### EXERCISE PROMPT
Look through the data below. Pick out the lines holding the string "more".
*** Opening of DATASET EXTRACT ***
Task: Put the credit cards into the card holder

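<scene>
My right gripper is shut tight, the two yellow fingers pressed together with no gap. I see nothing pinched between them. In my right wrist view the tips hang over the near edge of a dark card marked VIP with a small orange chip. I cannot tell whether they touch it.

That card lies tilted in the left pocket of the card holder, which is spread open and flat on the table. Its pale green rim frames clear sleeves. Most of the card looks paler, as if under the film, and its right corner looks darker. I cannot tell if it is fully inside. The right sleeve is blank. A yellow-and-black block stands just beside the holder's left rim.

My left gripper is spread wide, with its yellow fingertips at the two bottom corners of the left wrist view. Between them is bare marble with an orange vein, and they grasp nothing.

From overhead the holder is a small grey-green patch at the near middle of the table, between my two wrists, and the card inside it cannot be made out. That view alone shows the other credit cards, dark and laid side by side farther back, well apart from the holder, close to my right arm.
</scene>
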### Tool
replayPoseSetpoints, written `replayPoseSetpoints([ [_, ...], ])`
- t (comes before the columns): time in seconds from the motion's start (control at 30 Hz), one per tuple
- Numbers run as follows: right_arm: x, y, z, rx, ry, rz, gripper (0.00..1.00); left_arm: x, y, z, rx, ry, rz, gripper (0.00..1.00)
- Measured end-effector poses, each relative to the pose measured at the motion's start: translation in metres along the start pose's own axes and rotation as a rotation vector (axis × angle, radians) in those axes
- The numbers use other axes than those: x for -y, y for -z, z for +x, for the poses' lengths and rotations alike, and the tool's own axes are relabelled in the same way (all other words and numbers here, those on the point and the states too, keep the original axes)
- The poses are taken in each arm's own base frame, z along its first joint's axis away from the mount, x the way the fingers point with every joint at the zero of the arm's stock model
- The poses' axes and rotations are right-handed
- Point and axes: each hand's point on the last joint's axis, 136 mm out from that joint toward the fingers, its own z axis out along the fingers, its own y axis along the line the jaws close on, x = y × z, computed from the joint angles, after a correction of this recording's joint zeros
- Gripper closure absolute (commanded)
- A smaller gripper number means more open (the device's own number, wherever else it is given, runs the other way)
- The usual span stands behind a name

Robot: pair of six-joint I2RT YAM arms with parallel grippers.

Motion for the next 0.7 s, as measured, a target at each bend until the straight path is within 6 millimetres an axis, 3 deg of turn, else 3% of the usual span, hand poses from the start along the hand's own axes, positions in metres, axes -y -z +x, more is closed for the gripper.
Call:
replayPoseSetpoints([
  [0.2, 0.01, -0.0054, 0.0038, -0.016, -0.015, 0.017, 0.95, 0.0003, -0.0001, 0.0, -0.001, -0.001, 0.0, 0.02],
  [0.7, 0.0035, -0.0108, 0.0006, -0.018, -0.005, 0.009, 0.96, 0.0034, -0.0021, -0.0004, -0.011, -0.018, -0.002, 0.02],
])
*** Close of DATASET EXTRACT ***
### FINAL ANSWER
- A smaller gripper number means more open (the device's own number, wherever else it is given, runs the other way)
Motion for the next 0.7 s, as measured, a target at each bend until the straight path is within 6 millimetres an axis, 3 deg of turn, else 3% of the usual span, hand poses from the start along the hand's own axes, positions in metres, axes -y -z +x, more is closed for the gripper.

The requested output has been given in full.